Like prior versions, the latest version of the bill from Senators Bill Cassidy and Lindsey Graham to repeal and replace the Affordable Care Act (ACA) would cut federal funding for health coverage for the large majority of states over the next decade (see Table 1). And the cuts would grow dramatically in 2027, when the bill’s temporary block grant (which would replace the ACA’s Medicaid expansion and marketplace subsidies) would expire and its Medicaid per capita cap cuts would become increasingly severe. We estimate that in 2027 alone, the bill would cut federal health care funding by $298 billion relative to current law (see Figure 1), with the cuts affecting all states.

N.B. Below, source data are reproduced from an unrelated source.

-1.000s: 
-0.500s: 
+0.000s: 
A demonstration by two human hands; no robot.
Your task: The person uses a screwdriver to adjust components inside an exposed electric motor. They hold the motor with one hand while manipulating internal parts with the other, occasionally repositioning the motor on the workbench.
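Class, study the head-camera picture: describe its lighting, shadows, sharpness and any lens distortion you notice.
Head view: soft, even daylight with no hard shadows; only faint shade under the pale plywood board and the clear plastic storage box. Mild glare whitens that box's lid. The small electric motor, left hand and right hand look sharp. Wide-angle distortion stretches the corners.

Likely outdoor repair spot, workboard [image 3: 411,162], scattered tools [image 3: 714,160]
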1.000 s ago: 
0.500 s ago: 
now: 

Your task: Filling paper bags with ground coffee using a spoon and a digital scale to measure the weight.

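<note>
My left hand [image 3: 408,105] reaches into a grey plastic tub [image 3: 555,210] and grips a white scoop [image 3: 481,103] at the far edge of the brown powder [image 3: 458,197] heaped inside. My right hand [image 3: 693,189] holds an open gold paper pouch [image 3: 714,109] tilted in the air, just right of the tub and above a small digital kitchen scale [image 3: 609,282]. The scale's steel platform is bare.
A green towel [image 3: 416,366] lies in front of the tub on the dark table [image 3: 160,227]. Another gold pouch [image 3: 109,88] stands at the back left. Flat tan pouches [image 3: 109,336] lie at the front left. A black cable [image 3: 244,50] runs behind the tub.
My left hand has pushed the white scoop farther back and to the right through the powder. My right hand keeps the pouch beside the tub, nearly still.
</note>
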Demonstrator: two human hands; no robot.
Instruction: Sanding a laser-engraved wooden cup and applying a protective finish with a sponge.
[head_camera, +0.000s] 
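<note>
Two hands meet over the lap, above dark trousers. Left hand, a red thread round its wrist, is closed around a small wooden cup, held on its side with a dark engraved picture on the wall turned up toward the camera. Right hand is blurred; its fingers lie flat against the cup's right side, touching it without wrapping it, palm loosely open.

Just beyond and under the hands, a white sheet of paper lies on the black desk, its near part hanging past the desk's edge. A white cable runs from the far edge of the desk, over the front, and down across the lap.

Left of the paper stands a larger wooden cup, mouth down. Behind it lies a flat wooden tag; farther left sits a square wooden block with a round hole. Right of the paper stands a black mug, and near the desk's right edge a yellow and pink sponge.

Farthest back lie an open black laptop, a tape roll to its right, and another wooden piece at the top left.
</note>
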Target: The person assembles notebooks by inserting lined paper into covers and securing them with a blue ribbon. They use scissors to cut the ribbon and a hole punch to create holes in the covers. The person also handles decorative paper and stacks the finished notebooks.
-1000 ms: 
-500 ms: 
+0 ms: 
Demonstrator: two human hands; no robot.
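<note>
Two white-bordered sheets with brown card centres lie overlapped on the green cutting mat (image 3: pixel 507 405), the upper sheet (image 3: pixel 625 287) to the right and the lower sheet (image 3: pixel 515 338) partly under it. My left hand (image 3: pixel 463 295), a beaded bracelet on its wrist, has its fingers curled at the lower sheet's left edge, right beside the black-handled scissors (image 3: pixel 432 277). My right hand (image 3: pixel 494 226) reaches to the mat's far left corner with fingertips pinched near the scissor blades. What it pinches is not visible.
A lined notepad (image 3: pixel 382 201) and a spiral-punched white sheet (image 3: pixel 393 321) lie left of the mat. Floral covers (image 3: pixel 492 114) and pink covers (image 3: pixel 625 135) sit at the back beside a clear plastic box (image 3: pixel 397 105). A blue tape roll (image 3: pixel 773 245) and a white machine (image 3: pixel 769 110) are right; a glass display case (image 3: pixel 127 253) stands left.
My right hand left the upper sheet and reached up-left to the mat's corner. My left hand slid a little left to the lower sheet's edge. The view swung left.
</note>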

In fact, starting in 2027, Cassidy-Graham would likely be even more damaging than a straight repeal-without-replace bill because it would add large cuts to the rest of Medicaid — on top of eliminating the Medicaid expansion — by imposing a per capita cap on the entire program. The Congressional Budget Office (CBO) has previously estimated that the repeal-without-replace approach would ultimately leave 32 million more people uninsured. Cassidy-Graham would presumably result in even deeper coverage losses than that in the second decade as the cuts due to the Medicaid per capita cap continue to deepen.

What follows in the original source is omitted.